On a normal day I’m in school all day, teaching classes, preparing for them or doing work around my e-learning responsibilities. Most of my CPD nowadays I tend to do in my own time, via twitter, online groups such as edtechroundup or evening meetings like Mirandamods. Occasionally I get to go to a course, in the daytime – a real old fashioned Inset!

This Thursday was one of those days – I headed over to the institute of education for a morning session on mentoring. This was the third installment of this course aimed at people like me who are mentoring participants in the graduate teacher programme (a method of teacher training in the UK). The course was useful and we learnt about different methods of mentoring most of which was new to me. By the time we had finished it was too late to head back into school so I’d arranged to try and teach my A-level computing class online.

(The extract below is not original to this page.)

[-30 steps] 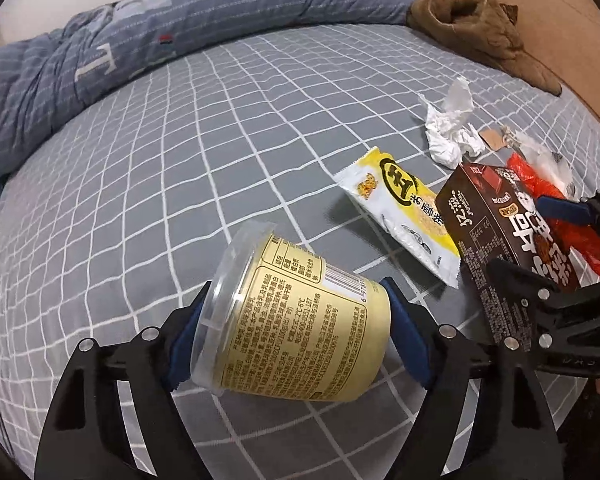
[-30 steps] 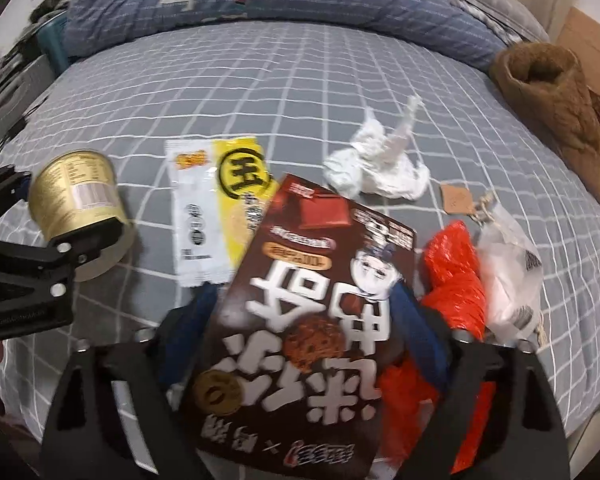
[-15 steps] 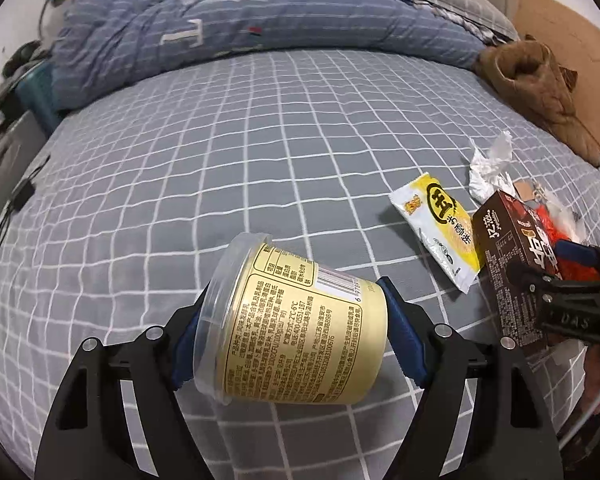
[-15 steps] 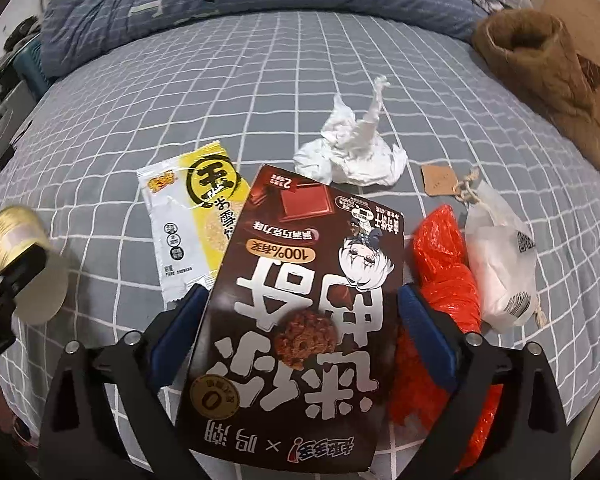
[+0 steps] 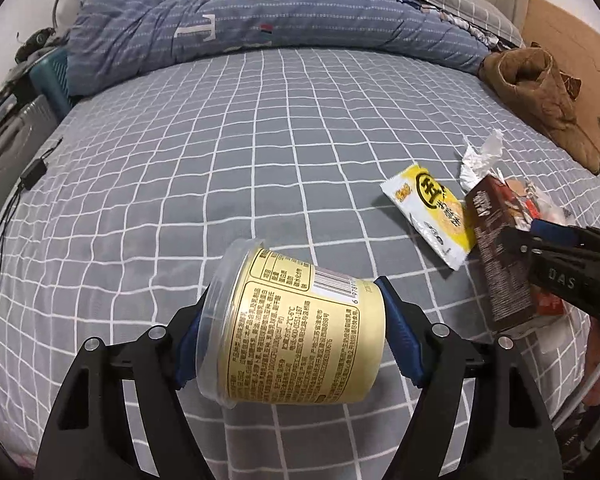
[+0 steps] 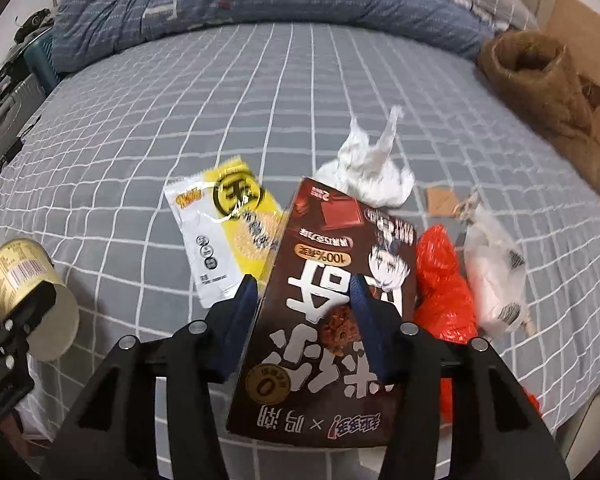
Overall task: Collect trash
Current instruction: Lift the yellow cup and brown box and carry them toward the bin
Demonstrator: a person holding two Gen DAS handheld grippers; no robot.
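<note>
A pale yellow plastic cup [image 5: 284,320] lies on its side between the pads of my left gripper [image 5: 292,344], which is shut on it above the grey checked bed sheet [image 5: 220,160]. The right wrist view shows the same cup [image 6: 16,276] at the far left. My right gripper [image 6: 302,292] is closing its jaws on a brown chocolate box [image 6: 312,360]. The box is tilted and both pads touch it. A yellow snack wrapper [image 6: 228,224], crumpled white tissue [image 6: 372,172], a red plastic bag [image 6: 440,280] and a clear plastic bag [image 6: 496,272] lie around it.
A folded blue quilt [image 5: 260,12] runs along the far side of the bed. A brown garment [image 6: 540,80] lies at the far right. A grey suitcase [image 5: 8,152] and a black cable [image 5: 32,172] are at the bed's left edge. A small brown tag [image 6: 440,200] lies by the tissue.
The right jaws widened, then narrowed onto the box, which tilted between them. The left gripper carried the cup leftwards, away from the box, and rolled.
</note>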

I headed over to the British Library, a wonderful place to work, and it has free Wi-Fi. I sat myself down in the cafe and waited to see if any of my class would join me in an online flashmeeting. Almost on the dot the first students arrived – 3 joined from home and 3 from the school library. We had a 40 minute online lesson and it went okay. The main problem was the other fascinated year 13 students in the school library who kept on coming over to see what was going on. One even joined the lesson. Aside from these disruptions we actually got some work done. I talked the students through database normalisation using a hefty powerpoint presentation. It was hard working out if students were listening, participating or learning. I gauged this by asking questions and getting students to summarise what I had been saying. Based on the answers obviously something had got through! I did get a few strange looks from people in the library cafe.

No sooner had the online lesson finished when I got a skype call from Silvia Rosenthal Tolisano also known as @langwitches . Her 6th grade class interviewed me as part of their project on Jewish communities around the world. I’ve tried to help set them up with different friends of mine on different countries. Apparently Silvia has managed to cover every continent even Antartica! The girl who interviewed me asked great questions and I really enjoyed our 10 minute chat and meeting some of Silvia’s students. I’m very jealous of their project and look forward to seeing the results!

After an hour to kill in the British Library (which flies by when you have work to do) I headed over to the Moorgate offices of Oracle UK where I listened and joined in with the Owers Lecture 2009. The title of the lecture was “Can we reverse the decline of schools’ computing especially with girls”. The two main speakers were Kate Sims and Stephen Heppell who gave plenty of food for though. This was carried on through an audience discussion (we’d by then reformed into a circle) where we heard many points of view. I hope some of the lecture will soon be shared online by the people that were recording it. It’s well worth watching and I will add a link here if it arrives.

Overall a fantastic day – I like to think my school gets value for money when I pop out for an inset!